Thank you for your prompt reply GregLocock

Yes, it experiences plastic deformation. There is actually a 0.05mm- 0.1mm gap between the aluminum and graphite before the Aluminum is heated to 400 degrees and stretched. Upon cooling, the aluminum cylinder`s inner diameter does regain it initial radius.

In shrink fits, the inner diameter of the outer shell is normally smaller than the outer diameter of the inner cylinder.

In the case above, the aluminum starts off with a larger diameter and is stretched longitudinal by applying heat such that it does not regain it original diameter upon cooling. Because of this, the hoop stress is basically equal to the yield strength of the material. The prestress/preload is found by the equation:

P = (t/Ri)*theta

P=preload/contact pressure/shrinkage pressure
t=wall thickness of aluminum
Ri= inner radius of aluminum
theta= yield strength

This information is taken straight from the original designers/manufacturers of the part under question.
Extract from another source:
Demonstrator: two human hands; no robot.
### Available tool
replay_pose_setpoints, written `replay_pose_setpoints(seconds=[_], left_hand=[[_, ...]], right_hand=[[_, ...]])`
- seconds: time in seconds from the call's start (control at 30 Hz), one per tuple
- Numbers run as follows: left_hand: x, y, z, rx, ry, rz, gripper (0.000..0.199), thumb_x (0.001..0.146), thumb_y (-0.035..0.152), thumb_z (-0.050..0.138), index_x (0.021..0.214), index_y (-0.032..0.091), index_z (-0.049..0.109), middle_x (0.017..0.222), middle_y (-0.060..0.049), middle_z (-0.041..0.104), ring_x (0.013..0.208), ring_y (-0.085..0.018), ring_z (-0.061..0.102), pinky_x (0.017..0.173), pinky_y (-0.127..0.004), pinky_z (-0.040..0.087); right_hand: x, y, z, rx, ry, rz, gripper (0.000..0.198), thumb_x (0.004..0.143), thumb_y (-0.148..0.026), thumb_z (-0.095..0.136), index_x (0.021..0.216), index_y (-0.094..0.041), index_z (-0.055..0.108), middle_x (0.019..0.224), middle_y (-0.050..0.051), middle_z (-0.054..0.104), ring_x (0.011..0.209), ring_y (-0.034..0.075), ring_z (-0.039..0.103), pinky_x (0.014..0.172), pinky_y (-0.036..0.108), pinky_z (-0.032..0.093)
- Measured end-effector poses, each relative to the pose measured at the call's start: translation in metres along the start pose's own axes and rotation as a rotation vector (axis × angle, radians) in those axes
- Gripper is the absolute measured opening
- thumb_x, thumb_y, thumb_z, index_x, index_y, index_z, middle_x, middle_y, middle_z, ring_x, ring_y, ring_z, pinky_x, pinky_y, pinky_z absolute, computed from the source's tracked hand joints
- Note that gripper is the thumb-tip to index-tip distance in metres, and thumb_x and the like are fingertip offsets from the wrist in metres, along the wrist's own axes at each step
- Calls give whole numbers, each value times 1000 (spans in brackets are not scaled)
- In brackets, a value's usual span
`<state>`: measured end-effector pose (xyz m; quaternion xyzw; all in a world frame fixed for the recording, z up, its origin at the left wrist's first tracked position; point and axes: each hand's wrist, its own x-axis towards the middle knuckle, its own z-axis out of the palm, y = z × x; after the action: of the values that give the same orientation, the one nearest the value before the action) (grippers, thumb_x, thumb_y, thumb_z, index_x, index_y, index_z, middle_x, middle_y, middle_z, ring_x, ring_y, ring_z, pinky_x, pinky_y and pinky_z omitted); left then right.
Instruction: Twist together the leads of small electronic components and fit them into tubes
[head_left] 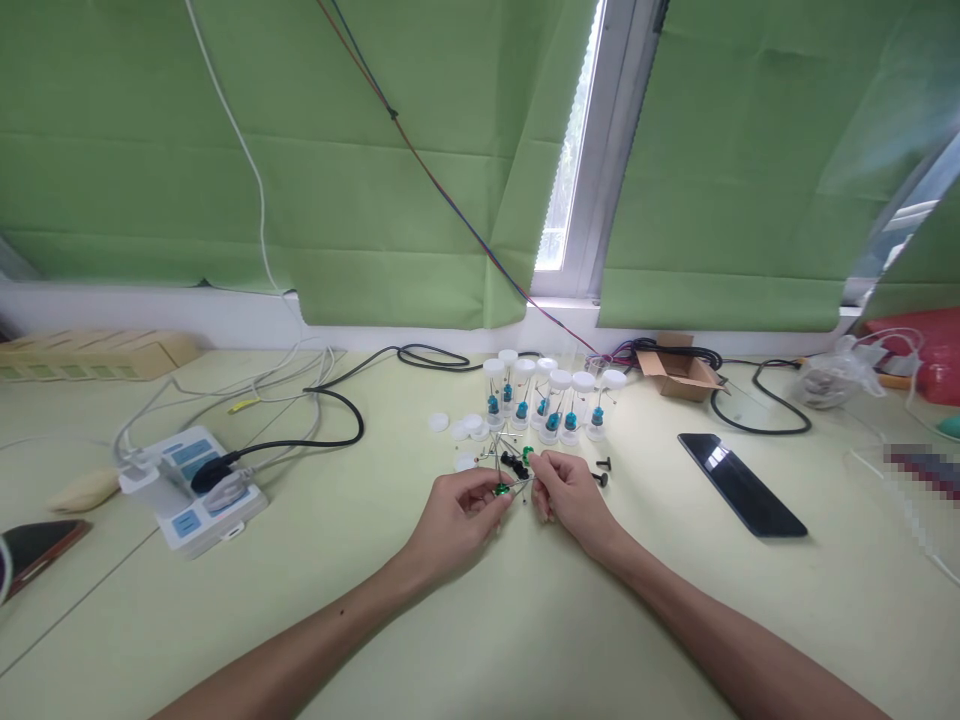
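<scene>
My left hand (459,512) pinches a small green part (502,490) with thin metal rods rising from it. My right hand (571,500) is closed close beside it, fingertips together; whatever is in them is too small to make out. Another green part (527,455) sits just behind the right fingers. Small black parts (514,463) and thin metal rods (495,447) lie in a loose cluster beyond both hands. Two black T-shaped pieces (602,472) lie right of my right hand. Behind the cluster stand several clear tubes (570,412) with white caps, each containing a blue part and rods.
Loose white caps (439,422) lie left of the tubes. A power strip (214,505) with plugs and cables is at the left. To the right are a dark phone (739,485), an opened cardboard box (682,378), a black cable (780,428) and a plastic bag (832,380).
</scene>
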<state>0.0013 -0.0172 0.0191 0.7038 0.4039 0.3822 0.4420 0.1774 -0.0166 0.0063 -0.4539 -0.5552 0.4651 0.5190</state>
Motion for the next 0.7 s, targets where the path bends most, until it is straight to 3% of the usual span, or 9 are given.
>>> replay_pose_setpoints(seconds=[0.27, 0.7], left_hand=[[-1, 2, 1, 97, 53, 54, 20, 82, 31, 63, 93, 17, 73, 78, -5, 68, 59, -14, 56, 59, -26, 47], [2, 7, -3, -68, 1, -64, 20, 82, 34, 64, 89, 15, 67, 53, 3, 52, 48, -10, 47, 49, -23, 39]], right_hand=[[-1, -1, 0, -15, -2, 23, 51, 90, -53, 52, 51, -20, 46, 39, -3, 49, 35, 9, 39, 42, 23, 33], [1, 4, 3, 32, -21, 19, 51, 90, -59, 49, 58, -19, 47, 42, -4, 50, 35, 8, 42, 37, 20, 33]])
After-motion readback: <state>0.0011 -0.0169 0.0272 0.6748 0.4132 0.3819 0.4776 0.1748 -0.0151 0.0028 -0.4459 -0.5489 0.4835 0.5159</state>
I have checked Shigley, but still not sure how to determine the change in preload as the temperature rises.Also note that these are 2 thick walled cylinders.

GregLocock · Apr 8, 2010

Lame's equation admittedly only applies if the stresses are under the elastic limit.

Sorry, I don't off hand know how to handle plastic deformation in this case - often energy methods work well.

Cheers

Greg Locock

New here? Try reading these, they might help FAQ731-376

http://eng-tips.com/market.cfm?

hydtools · Apr 8, 2010

That is an interesting method for creating a shrink fit. Stretching the outer tube reduces the tube inside diameter, I assume until it just touches the core OD. Then release the stretching force and allow the aluminum tube to cool and shrink. I would expect applying the thermal expansion equations would lead to the solution for reduced shrink fit stress. I would expect that heating the assembly to 400 degrees would return the aluminum to its diameter before cooling. The graphite core will have increased in diameter at the same time so there will still be some interference.
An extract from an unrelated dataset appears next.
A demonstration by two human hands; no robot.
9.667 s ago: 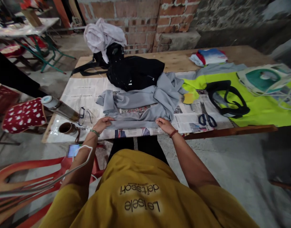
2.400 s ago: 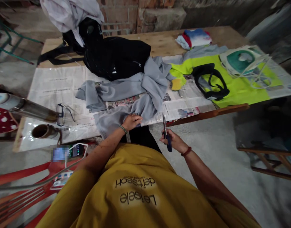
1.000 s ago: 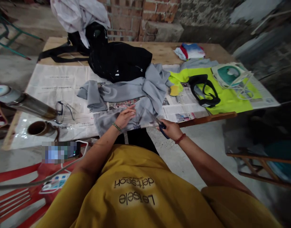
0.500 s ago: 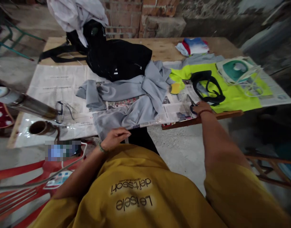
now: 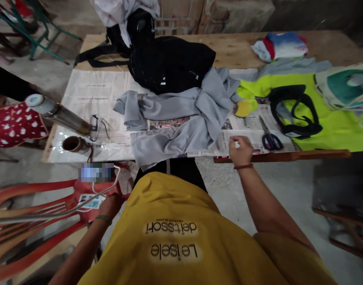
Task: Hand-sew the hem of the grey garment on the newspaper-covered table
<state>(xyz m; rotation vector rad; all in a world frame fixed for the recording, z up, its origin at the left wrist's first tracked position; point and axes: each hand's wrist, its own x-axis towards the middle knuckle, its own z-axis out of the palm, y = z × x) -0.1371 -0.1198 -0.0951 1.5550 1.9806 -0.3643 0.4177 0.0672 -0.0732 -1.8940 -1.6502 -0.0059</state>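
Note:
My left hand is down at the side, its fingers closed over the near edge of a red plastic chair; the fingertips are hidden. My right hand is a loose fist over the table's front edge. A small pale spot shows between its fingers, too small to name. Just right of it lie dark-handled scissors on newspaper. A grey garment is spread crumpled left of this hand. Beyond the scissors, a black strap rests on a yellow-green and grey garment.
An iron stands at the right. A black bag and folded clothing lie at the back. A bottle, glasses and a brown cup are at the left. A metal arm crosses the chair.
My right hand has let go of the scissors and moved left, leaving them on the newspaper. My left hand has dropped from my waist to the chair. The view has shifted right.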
The method allows for a free fit assembly at room temperature. Interesting.

Ted

brady1 · Apr 8, 2010

Thank again for your replies,

Yes, it is very interesting indeed and was accomplished. This part came from overseas actually. This is how they created the shrink fit.
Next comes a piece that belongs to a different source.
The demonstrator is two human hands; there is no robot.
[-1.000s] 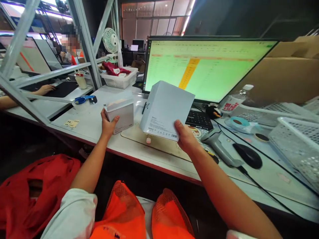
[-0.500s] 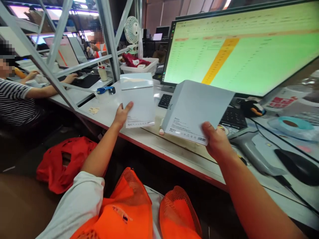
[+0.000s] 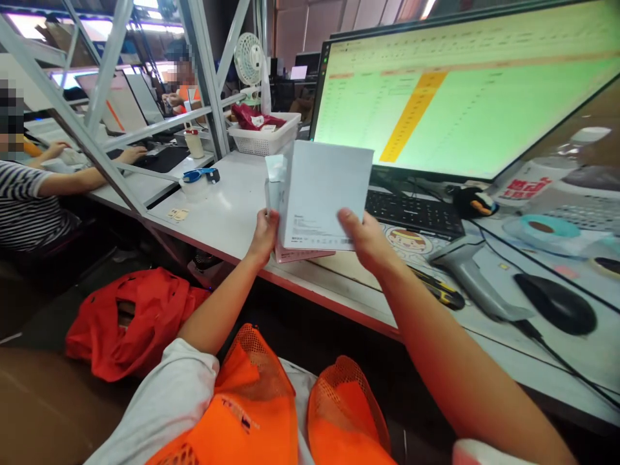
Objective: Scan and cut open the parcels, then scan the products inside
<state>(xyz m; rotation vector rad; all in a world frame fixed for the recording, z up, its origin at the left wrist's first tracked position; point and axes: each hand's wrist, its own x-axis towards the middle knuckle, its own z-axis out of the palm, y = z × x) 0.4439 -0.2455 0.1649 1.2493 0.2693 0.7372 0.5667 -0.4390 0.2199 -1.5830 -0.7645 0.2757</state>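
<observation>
White tabletop with a red front edge is seen under grey steel racking, a green-lit monitor behind. Two white boxes are held upright above the edge, long axis vertical, printed face toward the camera, pinched between the left hand and right hand.

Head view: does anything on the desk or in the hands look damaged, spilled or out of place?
Nothing stands out. The right hand and left hand hold two white boxes together, upright and seemingly undented. The barcode scanner, mouse and keyboard lie in order on the table; no spill shows.
</observation>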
The basically stretched and heated the aluminum to a point where it would shrink back to a diameter smaller than that of the graphite if one could magically make the graphite disappear. So in essence, it actually would not go back to its initial diameter which exceeded that of the graphite by 0.1mm.

This is evidence that it experienced plastic deformation to the point where it wants to shrink back to a smaller diameter instead of its original larger diameter. It was important to ensure thermal contact between the two cylinder to reduce the thermal resistance.

The temperatures that it is expected to reach during operation is about half the 400 degrees it was heated to achieve the fit and hence contact pressure.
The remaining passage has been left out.